-- TRY IT --
Say only how many lines in the entries below contain the word "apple".

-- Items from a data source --
________________
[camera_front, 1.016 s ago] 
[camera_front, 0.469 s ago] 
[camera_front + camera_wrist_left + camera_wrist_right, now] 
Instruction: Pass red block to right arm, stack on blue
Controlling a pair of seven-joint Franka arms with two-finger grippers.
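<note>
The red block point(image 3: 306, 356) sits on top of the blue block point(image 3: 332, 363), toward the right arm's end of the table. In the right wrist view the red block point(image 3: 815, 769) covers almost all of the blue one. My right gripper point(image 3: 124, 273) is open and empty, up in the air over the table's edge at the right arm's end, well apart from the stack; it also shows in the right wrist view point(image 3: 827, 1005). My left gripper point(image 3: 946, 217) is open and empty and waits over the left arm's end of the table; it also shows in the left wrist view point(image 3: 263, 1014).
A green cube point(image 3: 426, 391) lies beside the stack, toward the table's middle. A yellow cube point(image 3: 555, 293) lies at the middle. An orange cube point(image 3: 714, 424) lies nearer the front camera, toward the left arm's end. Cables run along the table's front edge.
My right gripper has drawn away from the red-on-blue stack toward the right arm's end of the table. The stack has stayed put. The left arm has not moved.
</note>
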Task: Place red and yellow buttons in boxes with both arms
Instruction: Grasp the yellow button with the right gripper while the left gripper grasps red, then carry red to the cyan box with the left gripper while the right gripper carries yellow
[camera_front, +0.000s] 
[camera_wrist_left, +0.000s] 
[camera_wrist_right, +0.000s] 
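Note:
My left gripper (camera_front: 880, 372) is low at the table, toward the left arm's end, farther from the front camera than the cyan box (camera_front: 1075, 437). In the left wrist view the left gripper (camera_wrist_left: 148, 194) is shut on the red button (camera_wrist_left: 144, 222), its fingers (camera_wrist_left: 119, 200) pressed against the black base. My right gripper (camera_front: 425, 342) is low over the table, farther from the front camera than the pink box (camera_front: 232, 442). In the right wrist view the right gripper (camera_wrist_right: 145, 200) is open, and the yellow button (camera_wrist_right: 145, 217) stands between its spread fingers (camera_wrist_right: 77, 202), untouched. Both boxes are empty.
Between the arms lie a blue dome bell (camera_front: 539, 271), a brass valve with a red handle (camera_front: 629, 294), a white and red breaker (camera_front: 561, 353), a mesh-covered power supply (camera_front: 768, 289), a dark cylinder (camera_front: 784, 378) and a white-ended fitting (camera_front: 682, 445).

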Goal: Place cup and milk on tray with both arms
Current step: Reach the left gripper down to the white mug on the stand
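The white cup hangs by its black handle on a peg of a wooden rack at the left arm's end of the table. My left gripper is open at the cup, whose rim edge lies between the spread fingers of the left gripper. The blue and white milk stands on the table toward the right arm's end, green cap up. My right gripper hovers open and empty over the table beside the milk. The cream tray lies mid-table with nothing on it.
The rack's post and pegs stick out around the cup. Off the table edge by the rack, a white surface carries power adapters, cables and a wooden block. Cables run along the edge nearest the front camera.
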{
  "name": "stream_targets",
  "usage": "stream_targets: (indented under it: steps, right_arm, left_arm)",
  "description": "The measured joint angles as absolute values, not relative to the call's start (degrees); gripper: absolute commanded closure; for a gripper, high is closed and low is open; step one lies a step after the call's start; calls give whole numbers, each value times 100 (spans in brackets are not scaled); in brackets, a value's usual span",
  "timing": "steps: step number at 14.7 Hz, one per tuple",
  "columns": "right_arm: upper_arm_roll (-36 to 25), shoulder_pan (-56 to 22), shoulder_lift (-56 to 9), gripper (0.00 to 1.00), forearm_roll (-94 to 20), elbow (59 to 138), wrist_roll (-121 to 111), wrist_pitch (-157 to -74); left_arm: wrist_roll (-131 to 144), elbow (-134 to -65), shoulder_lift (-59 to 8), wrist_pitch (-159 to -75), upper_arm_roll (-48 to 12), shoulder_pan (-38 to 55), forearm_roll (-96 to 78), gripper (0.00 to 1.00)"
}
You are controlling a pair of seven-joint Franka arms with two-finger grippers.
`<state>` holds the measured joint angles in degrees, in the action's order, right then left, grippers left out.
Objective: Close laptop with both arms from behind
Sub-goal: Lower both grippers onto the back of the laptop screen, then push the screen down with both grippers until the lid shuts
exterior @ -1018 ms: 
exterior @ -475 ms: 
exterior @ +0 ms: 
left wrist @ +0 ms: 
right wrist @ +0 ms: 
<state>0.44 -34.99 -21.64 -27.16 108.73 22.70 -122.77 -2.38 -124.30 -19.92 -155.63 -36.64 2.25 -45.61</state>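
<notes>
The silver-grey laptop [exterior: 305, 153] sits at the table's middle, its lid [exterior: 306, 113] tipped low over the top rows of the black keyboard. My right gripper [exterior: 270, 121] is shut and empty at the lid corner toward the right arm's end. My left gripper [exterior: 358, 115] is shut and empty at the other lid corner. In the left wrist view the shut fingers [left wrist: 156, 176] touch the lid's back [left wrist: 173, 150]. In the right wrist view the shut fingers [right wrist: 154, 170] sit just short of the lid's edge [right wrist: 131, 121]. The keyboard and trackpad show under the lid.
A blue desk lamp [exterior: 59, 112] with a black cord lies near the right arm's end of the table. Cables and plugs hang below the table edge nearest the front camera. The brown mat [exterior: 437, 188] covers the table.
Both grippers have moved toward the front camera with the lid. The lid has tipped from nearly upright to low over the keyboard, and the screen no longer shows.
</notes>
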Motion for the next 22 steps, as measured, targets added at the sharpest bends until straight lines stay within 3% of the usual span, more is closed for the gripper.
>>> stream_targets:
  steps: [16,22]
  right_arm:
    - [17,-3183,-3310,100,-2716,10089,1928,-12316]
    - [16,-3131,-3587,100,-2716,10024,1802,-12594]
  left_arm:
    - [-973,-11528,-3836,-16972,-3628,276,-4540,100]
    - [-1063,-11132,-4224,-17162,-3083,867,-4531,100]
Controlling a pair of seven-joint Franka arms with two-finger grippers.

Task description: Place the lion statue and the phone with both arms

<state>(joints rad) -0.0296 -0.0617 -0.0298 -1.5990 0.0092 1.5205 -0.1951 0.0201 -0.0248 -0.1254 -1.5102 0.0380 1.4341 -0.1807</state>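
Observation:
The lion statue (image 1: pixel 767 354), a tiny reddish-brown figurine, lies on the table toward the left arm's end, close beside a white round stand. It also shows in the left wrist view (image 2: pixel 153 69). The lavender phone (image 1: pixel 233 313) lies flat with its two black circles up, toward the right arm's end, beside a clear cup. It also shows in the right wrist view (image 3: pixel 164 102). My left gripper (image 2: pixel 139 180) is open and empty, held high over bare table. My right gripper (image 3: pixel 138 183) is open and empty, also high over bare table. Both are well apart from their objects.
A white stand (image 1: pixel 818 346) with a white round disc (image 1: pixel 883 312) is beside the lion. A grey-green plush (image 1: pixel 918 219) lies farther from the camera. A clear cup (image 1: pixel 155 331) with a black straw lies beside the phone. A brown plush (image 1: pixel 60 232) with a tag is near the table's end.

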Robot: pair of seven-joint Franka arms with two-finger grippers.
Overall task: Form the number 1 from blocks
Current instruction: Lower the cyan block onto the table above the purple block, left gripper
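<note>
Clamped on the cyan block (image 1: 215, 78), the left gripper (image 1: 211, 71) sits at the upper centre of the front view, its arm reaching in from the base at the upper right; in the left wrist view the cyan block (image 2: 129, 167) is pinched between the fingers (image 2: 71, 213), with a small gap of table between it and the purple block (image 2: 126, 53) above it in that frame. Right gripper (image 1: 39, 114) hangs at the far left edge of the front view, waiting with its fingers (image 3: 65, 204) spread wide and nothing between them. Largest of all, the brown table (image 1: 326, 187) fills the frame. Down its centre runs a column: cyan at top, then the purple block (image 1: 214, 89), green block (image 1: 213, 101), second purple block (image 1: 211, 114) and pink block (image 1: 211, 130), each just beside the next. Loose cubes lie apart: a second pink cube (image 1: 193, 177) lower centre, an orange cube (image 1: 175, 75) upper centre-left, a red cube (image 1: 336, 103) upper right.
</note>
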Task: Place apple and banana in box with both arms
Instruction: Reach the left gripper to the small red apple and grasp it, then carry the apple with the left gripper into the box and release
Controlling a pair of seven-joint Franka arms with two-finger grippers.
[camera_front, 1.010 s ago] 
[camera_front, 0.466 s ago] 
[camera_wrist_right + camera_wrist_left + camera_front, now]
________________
-- REPLY --
2